YOUR GOAL: Needed from the entries below: every line that holds the word "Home".
________
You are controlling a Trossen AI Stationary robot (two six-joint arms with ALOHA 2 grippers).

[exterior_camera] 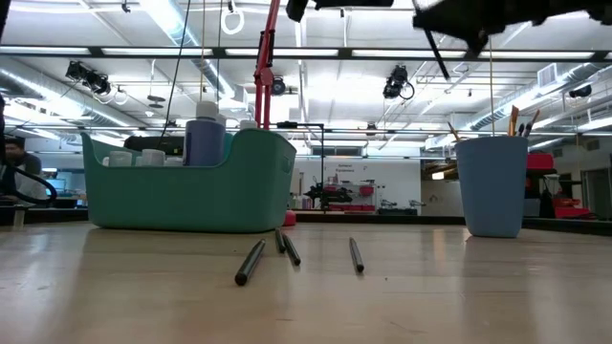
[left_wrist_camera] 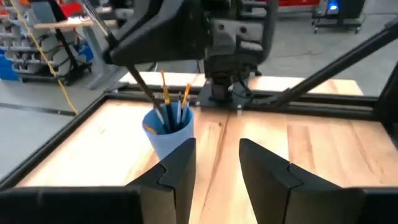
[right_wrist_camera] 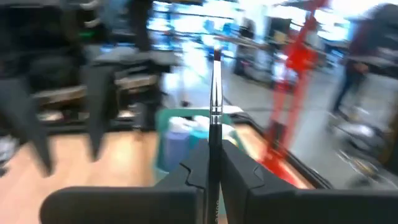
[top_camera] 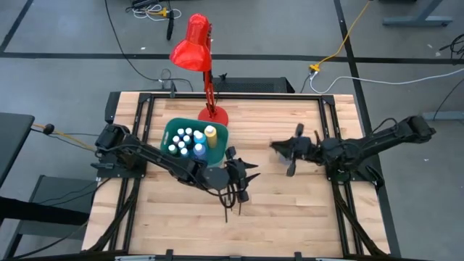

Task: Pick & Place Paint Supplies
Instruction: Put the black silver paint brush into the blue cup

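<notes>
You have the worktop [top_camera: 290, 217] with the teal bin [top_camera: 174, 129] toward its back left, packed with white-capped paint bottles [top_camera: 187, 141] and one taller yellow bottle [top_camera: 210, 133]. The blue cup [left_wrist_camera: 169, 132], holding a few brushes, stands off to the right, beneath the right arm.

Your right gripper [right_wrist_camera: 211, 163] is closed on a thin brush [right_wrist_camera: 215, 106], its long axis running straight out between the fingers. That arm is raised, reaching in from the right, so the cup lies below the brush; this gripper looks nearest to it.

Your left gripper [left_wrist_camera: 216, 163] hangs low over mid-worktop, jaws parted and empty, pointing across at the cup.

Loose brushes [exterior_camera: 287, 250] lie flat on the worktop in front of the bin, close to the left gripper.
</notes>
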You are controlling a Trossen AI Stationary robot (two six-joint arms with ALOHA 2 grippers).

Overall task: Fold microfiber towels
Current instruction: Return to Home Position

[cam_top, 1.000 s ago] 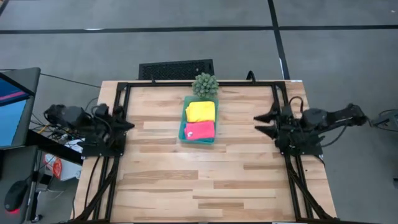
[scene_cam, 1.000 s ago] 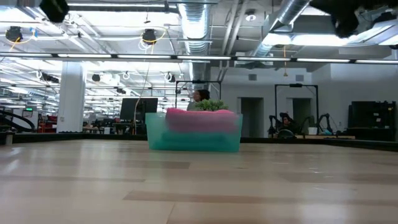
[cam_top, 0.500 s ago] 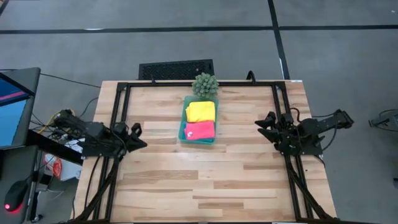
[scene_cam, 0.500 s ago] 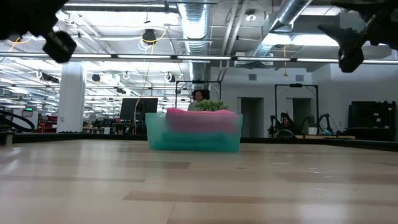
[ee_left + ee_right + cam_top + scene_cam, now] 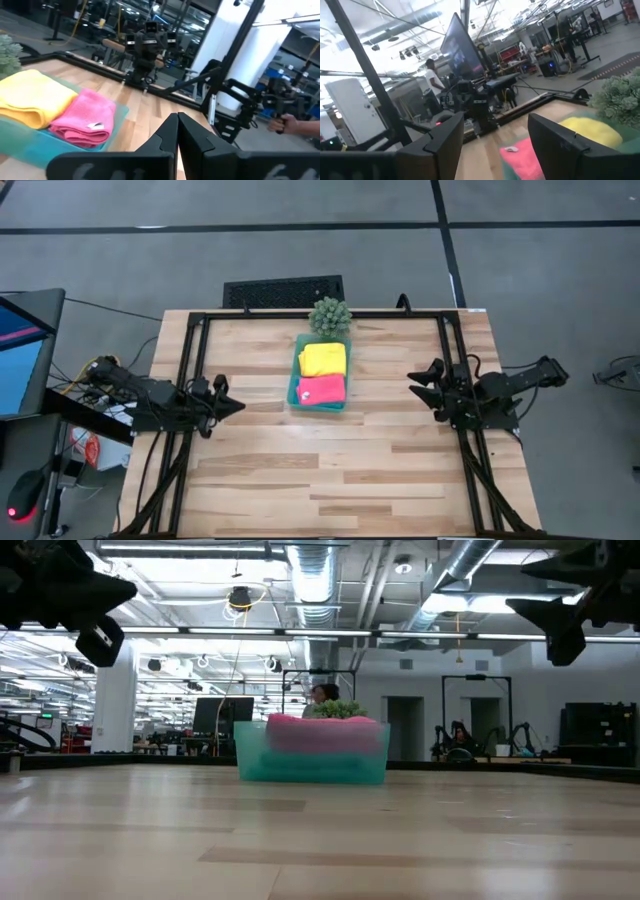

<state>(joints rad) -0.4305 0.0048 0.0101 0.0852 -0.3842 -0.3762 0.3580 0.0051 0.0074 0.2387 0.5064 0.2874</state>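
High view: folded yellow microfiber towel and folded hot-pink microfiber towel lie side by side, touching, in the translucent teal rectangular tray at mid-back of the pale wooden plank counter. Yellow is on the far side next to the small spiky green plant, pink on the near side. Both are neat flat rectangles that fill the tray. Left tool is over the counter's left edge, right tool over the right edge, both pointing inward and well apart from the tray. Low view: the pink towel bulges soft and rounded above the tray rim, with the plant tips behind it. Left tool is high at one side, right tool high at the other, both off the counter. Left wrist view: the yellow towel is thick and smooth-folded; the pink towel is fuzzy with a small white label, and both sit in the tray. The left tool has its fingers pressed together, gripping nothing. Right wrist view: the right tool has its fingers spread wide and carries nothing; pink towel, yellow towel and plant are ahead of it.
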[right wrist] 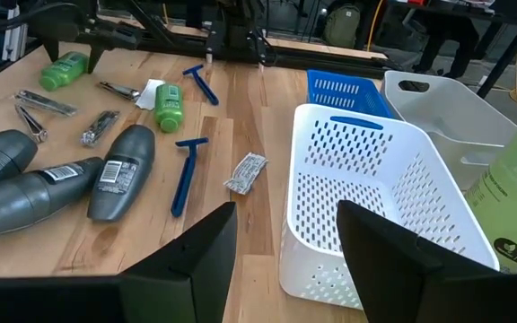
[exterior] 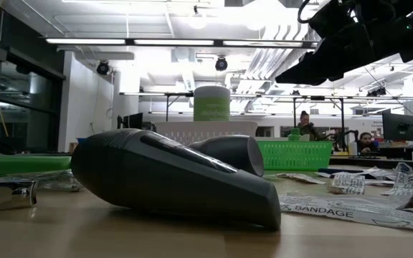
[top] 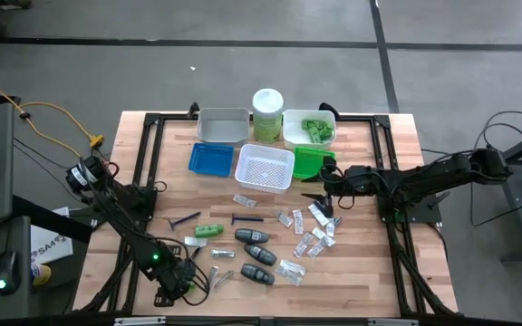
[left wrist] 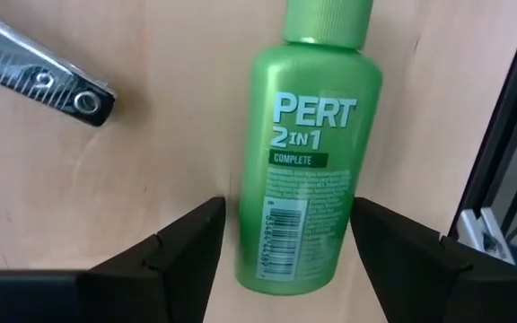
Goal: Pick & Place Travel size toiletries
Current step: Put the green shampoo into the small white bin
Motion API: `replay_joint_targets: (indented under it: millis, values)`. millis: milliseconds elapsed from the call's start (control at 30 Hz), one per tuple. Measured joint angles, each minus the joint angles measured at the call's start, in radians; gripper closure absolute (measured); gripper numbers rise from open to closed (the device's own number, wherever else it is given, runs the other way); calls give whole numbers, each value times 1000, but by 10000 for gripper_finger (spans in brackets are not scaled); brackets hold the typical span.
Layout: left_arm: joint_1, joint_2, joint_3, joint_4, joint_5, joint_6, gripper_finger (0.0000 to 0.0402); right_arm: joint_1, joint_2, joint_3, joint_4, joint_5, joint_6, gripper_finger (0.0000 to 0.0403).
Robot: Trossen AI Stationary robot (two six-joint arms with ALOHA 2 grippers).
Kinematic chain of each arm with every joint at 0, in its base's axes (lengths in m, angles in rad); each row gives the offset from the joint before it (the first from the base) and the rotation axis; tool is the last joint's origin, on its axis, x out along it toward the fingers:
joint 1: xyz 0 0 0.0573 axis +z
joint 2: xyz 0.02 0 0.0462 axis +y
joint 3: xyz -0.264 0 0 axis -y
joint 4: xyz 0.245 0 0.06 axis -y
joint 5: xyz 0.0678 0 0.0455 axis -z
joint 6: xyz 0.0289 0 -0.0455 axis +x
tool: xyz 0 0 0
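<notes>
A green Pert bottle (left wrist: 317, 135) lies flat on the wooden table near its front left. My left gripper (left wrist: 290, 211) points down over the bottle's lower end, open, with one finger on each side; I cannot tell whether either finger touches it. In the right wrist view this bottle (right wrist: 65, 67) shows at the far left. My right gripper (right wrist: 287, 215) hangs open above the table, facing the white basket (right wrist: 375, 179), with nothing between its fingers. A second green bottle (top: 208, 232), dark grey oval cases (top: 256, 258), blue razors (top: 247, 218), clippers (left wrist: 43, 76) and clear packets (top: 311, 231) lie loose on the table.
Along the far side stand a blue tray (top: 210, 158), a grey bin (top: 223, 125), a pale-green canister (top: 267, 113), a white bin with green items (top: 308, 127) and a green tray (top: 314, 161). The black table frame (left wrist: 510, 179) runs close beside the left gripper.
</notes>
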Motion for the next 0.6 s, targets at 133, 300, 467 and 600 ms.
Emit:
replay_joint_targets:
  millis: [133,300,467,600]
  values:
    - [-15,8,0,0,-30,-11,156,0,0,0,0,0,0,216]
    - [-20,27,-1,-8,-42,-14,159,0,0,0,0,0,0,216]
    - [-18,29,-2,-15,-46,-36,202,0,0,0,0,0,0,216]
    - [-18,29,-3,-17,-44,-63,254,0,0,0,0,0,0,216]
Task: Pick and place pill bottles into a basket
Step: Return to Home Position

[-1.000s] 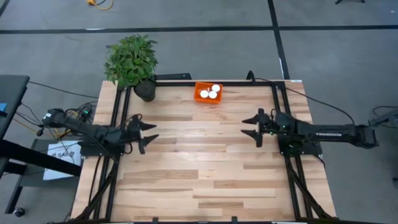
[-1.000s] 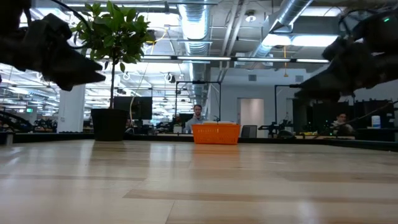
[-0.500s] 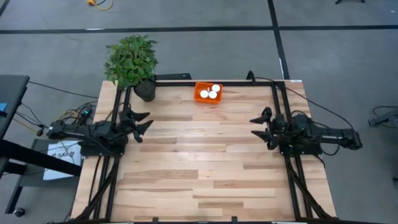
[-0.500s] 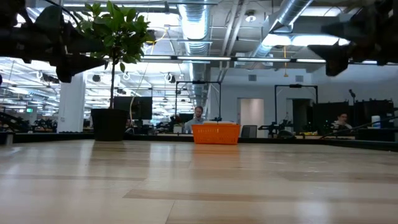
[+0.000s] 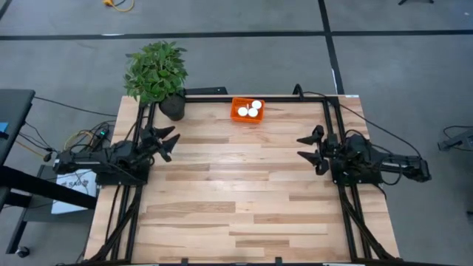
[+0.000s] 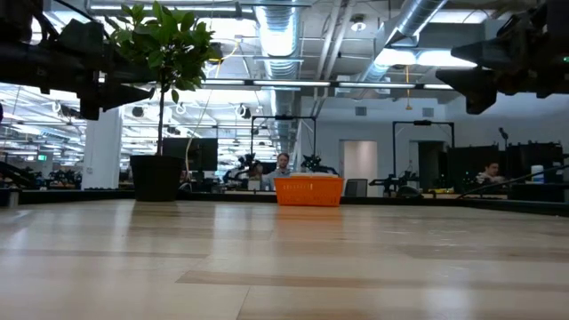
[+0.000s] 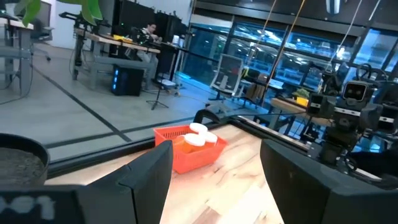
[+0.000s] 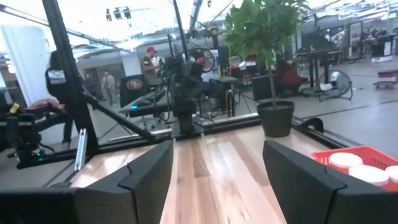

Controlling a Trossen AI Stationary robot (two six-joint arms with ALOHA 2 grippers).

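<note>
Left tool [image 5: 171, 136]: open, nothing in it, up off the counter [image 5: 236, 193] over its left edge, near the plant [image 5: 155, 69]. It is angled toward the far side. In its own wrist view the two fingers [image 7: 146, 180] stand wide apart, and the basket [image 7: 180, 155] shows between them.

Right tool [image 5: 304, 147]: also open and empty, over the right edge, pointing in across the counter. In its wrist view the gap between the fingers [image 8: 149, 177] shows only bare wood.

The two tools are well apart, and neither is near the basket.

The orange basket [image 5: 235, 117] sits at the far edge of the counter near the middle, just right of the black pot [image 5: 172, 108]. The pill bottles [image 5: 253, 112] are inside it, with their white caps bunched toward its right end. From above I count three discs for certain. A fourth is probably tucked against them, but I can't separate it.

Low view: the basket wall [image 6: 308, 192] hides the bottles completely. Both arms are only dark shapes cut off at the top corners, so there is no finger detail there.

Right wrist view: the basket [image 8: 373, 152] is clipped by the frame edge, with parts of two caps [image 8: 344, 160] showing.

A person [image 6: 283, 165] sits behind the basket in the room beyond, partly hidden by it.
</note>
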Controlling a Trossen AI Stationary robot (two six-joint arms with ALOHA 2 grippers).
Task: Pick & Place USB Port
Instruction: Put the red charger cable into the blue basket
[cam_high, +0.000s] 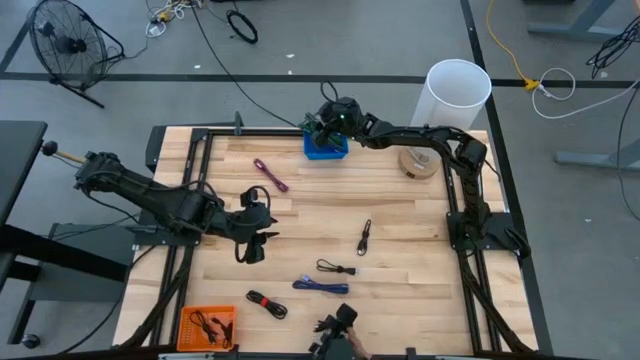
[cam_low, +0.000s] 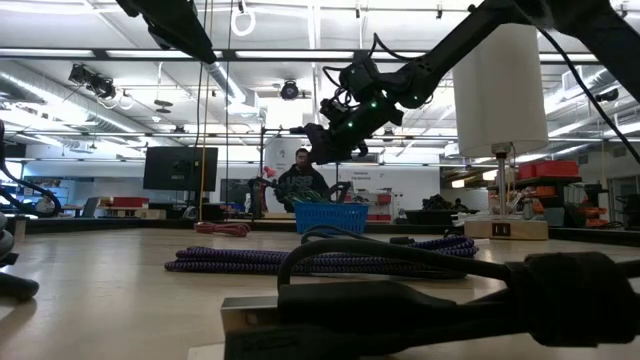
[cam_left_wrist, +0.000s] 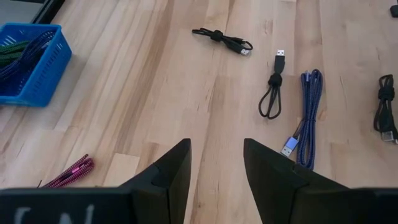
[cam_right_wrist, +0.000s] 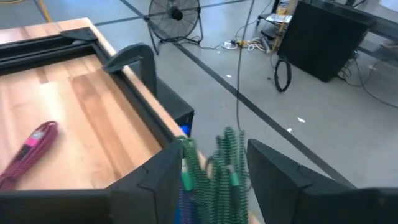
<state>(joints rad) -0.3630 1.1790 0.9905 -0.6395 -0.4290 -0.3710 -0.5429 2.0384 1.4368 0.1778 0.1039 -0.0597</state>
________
EXERCISE RESULT:
Current instruction: Return to Home Position
Step: Return to Home Position

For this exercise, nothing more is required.